Selecting data in a Data Frame

loc() and iloc() functions

loc() is a label-based data selecting method which means that we have to pass the name of the row or column that we want to select. This method includes the last element of the range passed in it.

Simple syntax:

loc[row_label, column_label]

iloc() is an indexed-based selecting method which means that we have to pass an integer index in the method to select a specific row/column. This method does not include the last element of the range passed in it.

Simple syntax:

iloc[row_index, column_index]

Slicing

Slicing uses the [] operator to select a set of rows and/or columns from a DataFrame.

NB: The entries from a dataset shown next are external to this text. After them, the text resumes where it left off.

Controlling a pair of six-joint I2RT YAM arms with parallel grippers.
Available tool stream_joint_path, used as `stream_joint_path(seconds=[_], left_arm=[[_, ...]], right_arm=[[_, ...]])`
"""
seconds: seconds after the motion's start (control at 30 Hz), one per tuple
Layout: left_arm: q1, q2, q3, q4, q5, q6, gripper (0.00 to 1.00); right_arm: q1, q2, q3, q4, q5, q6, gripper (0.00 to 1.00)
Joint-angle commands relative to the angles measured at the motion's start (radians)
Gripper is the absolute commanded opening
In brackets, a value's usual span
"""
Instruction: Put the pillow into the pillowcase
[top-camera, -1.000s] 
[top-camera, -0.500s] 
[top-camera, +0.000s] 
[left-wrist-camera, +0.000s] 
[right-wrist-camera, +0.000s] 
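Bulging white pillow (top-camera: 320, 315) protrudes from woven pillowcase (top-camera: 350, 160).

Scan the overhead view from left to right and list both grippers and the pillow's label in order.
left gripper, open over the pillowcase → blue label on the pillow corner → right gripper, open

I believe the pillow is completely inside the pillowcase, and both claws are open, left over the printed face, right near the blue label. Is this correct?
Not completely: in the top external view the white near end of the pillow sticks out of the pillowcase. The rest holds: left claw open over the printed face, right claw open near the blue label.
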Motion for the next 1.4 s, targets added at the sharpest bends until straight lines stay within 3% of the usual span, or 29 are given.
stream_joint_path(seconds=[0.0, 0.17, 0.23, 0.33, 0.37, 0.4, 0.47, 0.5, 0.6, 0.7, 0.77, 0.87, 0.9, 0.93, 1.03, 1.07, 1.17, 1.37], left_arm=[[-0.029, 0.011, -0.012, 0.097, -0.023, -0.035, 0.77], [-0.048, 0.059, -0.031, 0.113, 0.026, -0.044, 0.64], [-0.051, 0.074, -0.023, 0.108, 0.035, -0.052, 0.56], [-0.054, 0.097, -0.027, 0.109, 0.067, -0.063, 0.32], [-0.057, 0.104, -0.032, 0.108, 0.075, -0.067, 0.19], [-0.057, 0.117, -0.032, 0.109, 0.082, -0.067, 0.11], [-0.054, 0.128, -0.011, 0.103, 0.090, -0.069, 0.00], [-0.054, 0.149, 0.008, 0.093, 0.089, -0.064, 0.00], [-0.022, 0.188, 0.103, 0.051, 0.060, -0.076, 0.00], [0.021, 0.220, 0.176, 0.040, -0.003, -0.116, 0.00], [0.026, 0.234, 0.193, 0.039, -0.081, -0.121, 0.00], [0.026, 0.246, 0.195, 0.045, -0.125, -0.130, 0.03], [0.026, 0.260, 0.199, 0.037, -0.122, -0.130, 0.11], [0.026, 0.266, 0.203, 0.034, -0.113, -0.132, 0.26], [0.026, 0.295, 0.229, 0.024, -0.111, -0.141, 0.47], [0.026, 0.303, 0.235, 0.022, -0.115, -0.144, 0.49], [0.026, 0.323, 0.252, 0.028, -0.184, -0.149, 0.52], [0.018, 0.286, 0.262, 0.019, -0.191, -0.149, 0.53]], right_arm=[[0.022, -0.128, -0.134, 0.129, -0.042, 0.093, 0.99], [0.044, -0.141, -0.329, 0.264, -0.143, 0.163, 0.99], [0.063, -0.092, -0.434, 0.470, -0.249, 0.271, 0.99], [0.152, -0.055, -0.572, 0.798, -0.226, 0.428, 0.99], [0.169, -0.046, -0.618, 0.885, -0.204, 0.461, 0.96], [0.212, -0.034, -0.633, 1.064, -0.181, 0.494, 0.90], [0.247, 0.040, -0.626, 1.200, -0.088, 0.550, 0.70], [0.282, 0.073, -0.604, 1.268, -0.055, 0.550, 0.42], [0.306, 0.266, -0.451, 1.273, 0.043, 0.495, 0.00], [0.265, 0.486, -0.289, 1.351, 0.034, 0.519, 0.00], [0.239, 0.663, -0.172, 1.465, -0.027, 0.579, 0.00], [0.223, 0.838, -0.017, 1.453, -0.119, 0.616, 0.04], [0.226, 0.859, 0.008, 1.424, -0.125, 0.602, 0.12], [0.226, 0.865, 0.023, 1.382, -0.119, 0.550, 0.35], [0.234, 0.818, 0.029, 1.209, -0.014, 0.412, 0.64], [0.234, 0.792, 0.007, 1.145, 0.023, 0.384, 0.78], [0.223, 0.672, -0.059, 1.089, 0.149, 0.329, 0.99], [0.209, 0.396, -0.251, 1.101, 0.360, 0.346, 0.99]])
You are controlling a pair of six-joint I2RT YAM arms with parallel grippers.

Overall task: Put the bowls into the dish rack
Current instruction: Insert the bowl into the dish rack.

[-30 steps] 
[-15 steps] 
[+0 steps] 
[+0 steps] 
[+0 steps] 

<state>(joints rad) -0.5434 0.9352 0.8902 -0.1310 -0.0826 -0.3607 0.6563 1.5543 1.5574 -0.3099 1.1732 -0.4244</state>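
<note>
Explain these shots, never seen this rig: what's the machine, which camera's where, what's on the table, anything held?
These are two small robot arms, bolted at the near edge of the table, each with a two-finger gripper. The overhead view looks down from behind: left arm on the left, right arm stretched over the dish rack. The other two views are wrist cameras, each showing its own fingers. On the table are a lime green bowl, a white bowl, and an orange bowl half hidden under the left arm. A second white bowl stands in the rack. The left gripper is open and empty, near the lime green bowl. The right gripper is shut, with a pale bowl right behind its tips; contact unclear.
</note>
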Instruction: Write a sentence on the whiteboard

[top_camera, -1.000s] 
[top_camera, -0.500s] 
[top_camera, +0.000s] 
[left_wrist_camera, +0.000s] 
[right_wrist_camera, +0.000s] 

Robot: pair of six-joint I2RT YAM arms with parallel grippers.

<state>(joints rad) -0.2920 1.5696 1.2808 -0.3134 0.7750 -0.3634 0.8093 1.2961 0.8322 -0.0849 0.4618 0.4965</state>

To slice out a set of rows, you use this syntax: data[start:stop]

NOTE: Remember how to count indexing. Labels must be found in the DataFrame or you will get a KeyError.

Indexing by labels(i.e. using loc()) differs from indexing by integers (i.e. using iloc()). With loc(), both the start bound and the stop bound are inclusive. When using loc(), integers can be used, but the integers refer to the index label and not the position.

For example, using loc() and select 1:4 will get a different result than using iloc() to select rows 1:4.


Pandas Series, Labels and Indexes

Series is a column in a table, It is one-dimensional array that holds any data type.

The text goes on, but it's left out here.